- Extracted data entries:
○ ○ ○
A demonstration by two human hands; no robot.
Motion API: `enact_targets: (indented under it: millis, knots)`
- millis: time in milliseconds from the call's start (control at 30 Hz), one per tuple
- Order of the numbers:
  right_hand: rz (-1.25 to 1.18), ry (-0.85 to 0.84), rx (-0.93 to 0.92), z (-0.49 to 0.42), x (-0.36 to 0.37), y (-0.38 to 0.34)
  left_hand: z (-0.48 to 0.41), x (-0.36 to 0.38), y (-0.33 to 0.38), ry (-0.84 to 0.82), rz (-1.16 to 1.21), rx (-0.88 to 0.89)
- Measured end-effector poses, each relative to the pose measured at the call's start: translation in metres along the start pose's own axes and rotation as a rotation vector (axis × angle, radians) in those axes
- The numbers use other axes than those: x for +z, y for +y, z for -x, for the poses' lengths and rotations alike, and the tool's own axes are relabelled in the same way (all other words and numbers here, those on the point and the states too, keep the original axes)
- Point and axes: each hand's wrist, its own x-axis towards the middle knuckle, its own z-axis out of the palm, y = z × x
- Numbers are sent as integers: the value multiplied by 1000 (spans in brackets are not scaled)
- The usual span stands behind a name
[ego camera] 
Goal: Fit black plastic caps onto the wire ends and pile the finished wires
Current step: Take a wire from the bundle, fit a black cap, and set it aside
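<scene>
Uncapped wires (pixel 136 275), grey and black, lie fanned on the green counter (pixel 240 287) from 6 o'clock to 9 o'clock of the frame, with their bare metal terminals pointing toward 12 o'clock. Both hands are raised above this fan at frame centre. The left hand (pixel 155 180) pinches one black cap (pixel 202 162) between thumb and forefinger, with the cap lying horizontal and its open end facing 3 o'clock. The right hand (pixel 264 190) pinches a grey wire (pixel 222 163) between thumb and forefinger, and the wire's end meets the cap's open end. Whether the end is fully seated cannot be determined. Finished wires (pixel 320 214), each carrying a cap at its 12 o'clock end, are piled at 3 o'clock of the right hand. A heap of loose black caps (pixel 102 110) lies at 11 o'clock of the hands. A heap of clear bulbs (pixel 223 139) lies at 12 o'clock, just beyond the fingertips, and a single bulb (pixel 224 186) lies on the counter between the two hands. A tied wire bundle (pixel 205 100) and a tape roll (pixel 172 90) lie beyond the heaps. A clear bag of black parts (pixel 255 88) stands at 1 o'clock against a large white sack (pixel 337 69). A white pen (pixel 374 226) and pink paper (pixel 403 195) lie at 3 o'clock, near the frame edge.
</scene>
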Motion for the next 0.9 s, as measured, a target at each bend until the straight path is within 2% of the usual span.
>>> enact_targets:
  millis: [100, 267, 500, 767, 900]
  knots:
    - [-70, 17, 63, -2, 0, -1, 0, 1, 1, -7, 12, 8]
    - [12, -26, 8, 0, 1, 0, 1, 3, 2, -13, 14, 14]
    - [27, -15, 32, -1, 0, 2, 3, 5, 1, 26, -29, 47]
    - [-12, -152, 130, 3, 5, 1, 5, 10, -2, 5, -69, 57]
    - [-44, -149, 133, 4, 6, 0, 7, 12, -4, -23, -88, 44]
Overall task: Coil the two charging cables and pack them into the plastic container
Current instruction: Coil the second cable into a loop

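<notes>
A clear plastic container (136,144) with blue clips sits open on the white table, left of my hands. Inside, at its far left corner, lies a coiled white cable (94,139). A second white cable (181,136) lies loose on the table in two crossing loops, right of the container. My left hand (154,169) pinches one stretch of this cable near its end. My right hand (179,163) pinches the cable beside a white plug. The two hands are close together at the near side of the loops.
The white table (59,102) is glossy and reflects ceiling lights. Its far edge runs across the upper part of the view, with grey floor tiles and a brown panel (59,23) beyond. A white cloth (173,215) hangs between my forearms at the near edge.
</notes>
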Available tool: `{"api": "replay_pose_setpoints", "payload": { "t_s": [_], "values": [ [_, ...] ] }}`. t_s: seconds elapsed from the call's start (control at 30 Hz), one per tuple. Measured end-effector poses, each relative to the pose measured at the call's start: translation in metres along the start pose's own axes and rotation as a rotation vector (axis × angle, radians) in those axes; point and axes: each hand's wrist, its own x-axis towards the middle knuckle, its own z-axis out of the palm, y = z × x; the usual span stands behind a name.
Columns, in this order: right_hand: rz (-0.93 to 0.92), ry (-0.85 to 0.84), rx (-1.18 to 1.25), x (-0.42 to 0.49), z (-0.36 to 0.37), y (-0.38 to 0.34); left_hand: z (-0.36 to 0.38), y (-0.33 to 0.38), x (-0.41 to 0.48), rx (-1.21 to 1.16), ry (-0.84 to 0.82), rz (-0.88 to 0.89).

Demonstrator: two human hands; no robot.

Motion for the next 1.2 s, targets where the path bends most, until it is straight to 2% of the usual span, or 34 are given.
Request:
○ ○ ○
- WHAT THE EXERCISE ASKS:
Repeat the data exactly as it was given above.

- SOLUTION FOR THIS PROBLEM:
A demonstration by two human hands; no robot.
Motion API: `enact_targets: (indented under it: millis, knots)`
- millis: time in milliseconds from the call's start (control at 30 Hz), one per tuple
- Order of the numbers:
  right_hand: rz (-1.25 to 1.18), ry (-0.85 to 0.84), rx (-0.93 to 0.92), z (-0.49 to 0.42), x (-0.36 to 0.37), y (-0.38 to 0.34)
  left_hand: z (-0.48 to 0.41), x (-0.36 to 0.38), y (-0.33 to 0.38), ry (-0.84 to 0.82), rz (-1.16 to 1.21), rx (-0.88 to 0.89)
- Measured end-effector poses, each relative to the pose measured at the call's start: translation in metres along the start pose's own axes and rotation as a rotation vector (axis × angle, radians) in those axes
- The numbers use other axes than those: x for +z, y for +y, z for -x, for the poses' lengths and rotations alike, and the tool's own axes are relabelled in the same way (all other words and numbers here, those on the point and the states too, keep the original axes)
- Point and axes: each hand's wrist, its own x-axis towards the middle knuckle, its own z-axis out of the palm, y = z × x
- Numbers are sent as integers: the value multiplied by 1000 (spans in brackets are not scaled)
- The usual span stands behind a name
[ego camera] 
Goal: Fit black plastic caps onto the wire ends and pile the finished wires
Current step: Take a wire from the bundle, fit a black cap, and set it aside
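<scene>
Uncapped wires (pixel 136 275), grey and black, lie fanned on the green counter (pixel 240 287) from 6 o'clock to 9 o'clock of the frame, with their bare metal terminals pointing toward 12 o'clock. Both hands are raised above this fan at frame centre. The left hand (pixel 155 180) pinches one black cap (pixel 202 162) between thumb and forefinger, with the cap lying horizontal and its open end facing 3 o'clock. The right hand (pixel 264 190) pinches a grey wire (pixel 222 163) between thumb and forefinger, and the wire's end meets the cap's open end. Whether the end is fully seated cannot be determined. Finished wires (pixel 320 214), each carrying a cap at its 12 o'clock end, are piled at 3 o'clock of the right hand. A heap of loose black caps (pixel 102 110) lies at 11 o'clock of the hands. A heap of clear bulbs (pixel 223 139) lies at 12 o'clock, just beyond the fingertips, and a single bulb (pixel 224 186) lies on the counter between the two hands. A tied wire bundle (pixel 205 100) and a tape roll (pixel 172 90) lie beyond the heaps. A clear bag of black parts (pixel 255 88) stands at 1 o'clock against a large white sack (pixel 337 69). A white pen (pixel 374 226) and pink paper (pixel 403 195) lie at 3 o'clock, near the frame edge.
</scene>
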Motion for the next 0.9 s, as measured, a target at each bend until the straight path is within 2% of the usual span.
>>> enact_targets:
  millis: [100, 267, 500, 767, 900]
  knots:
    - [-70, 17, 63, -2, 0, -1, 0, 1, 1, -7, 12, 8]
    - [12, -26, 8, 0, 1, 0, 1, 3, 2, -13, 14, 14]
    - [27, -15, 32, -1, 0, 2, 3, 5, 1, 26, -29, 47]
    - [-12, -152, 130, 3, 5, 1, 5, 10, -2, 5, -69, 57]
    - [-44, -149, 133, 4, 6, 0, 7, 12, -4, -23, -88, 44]
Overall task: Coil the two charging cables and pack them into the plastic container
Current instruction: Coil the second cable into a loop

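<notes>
A clear plastic container (136,144) with blue clips sits open on the white table, left of my hands. Inside, at its far left corner, lies a coiled white cable (94,139). A second white cable (181,136) lies loose on the table in two crossing loops, right of the container. My left hand (154,169) pinches one stretch of this cable near its end. My right hand (179,163) pinches the cable beside a white plug. The two hands are close together at the near side of the loops.
The white table (59,102) is glossy and reflects ceiling lights. Its far edge runs across the upper part of the view, with grey floor tiles and a brown panel (59,23) beyond. A white cloth (173,215) hangs between my forearms at the near edge.
</notes>
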Available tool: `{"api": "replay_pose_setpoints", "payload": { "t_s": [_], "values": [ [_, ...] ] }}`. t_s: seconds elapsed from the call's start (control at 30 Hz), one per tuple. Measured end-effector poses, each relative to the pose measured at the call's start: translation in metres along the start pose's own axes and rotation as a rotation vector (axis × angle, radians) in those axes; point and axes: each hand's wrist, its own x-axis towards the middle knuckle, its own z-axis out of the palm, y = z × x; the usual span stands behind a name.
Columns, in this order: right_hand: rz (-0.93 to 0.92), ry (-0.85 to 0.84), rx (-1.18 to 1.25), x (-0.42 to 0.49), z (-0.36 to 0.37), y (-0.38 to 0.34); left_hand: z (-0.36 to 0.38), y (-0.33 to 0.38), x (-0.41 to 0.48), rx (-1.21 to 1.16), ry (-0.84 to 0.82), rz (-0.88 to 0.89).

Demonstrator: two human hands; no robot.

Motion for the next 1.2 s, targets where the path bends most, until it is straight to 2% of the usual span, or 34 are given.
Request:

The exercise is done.